- **Exercise instructions**: Reproduce every entry below exactly, minus the pictures.

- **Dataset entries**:
+++
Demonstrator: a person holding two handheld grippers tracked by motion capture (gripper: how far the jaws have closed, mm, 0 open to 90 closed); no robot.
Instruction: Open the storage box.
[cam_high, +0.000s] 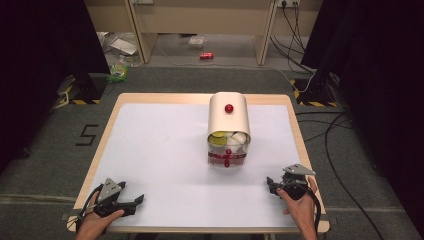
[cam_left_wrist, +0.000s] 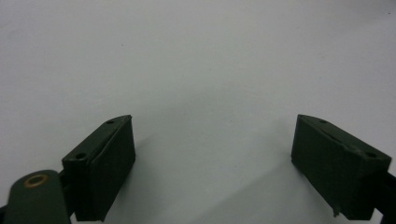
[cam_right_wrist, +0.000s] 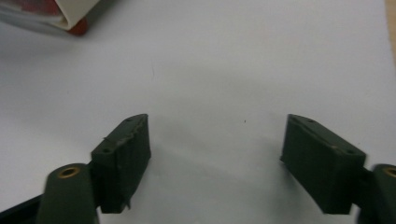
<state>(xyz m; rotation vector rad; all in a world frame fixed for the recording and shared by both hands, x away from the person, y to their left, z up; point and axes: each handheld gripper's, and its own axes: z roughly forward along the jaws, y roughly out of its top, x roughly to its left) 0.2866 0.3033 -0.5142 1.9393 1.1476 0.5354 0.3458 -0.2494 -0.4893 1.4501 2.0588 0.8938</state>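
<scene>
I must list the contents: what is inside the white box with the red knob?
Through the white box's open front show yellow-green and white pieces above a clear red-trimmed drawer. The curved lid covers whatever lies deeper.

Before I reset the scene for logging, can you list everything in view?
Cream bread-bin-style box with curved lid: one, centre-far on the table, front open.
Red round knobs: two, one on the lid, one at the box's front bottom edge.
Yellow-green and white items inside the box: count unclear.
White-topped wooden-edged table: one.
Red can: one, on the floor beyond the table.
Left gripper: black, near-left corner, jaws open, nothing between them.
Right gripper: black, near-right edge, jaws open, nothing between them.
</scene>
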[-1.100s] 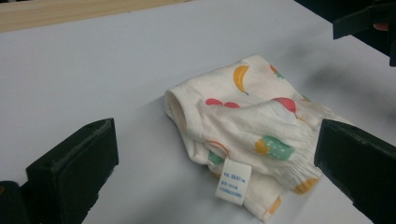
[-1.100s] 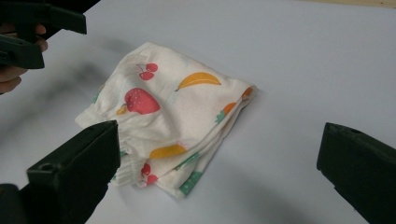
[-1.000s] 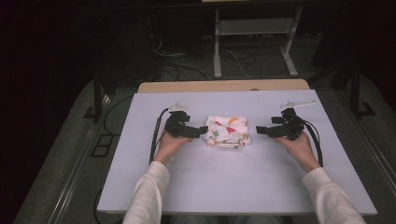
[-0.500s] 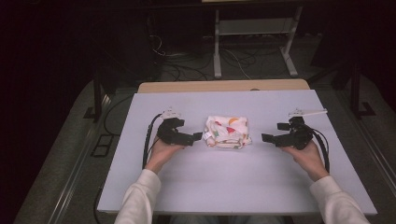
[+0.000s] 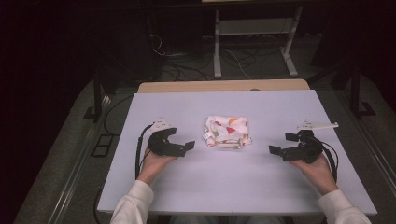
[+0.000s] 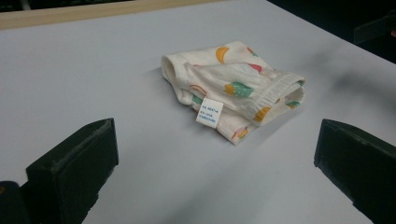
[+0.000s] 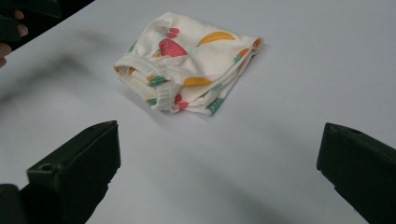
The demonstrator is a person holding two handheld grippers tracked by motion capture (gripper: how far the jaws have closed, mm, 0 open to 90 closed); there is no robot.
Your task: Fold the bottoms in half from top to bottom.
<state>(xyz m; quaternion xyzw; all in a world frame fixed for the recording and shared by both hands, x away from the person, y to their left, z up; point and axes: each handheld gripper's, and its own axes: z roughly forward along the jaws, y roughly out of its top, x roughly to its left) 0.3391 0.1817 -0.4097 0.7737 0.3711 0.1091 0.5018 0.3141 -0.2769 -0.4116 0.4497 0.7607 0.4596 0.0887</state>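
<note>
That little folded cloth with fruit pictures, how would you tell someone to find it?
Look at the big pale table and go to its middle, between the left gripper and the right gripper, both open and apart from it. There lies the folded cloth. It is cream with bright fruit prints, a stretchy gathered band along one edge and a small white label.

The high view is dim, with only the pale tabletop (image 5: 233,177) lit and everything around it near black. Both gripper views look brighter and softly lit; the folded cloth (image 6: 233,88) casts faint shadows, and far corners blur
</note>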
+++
- **Output for this task**:
Demonstrator: a person holding two handheld grippers tracked by motion capture (gripper: how far the jaws have closed, mm, 0 open to 90 closed); no robot.
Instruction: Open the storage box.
[cam_high, +0.000s] 
[cam_left_wrist, +0.000s] 
[cam_right_wrist, +0.000s] 
<state>(xyz m; rotation vector rad; all in a world frame fixed for the recording and shared by both hands, x away from the person, y to their left, z up; point and axes: each handheld gripper's, and its own axes: z roughly forward along the jaws, y roughly out of its top, x roughly to its left) 0.2866 0.3033 -0.5142 1.9393 1.1476 0.5354 0.3458 -0.2494 -0.4893 1.4501 2.0588 0.8938</state>
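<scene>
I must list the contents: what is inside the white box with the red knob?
Through the white box's open front show yellow-green and white pieces above a clear red-trimmed drawer. The curved lid covers whatever lies deeper.

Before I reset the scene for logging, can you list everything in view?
Cream bread-bin-style box with curved lid: one, centre-far on the table, front open.
Red round knobs: two, one on the lid, one at the box's front bottom edge.
Yellow-green and white items inside the box: count unclear.
White-topped wooden-edged table: one.
Red can: one, on the floor beyond the table.
Left gripper: black, near-left corner, jaws open, nothing between them.
Right gripper: black, near-right edge, jaws open, nothing between them.
</scene>
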[-1.100s] 
[-1.100s] 
[-1.000s] 
[-0.500s] 
[+0.000s] 
[+0.000s] 
[+0.000s] 
The demonstrator is a person holding two handheld grippers tracked by motion capture (gripper: how far the jaws have closed, mm, 0 open to 90 closed); there is no robot.
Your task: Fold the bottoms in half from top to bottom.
<state>(xyz m; quaternion xyzw; all in a world frame fixed for the recording and shared by both hands, x away from the person, y to their left, z up; point and axes: each handheld gripper's, and its own axes: z roughly forward along the jaws, y roughly out of its top, x roughly to its left) 0.3391 0.1817 -0.4097 0.7737 0.3711 0.1091 0.5018 0.3141 -0.2769 -0.4116 0.4497 0.7607 0.4596 0.0887</state>
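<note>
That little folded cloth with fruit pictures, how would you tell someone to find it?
Look at the big pale table and go to its middle, between the left gripper and the right gripper, both open and apart from it. There lies the folded cloth. It is cream with bright fruit prints, a stretchy gathered band along one edge and a small white label.

The high view is dim, with only the pale tabletop (image 5: 233,177) lit and everything around it near black. Both gripper views look brighter and softly lit; the folded cloth (image 6: 233,88) casts faint shadows, and far corners blur
</note>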

Output for this exercise is now complete.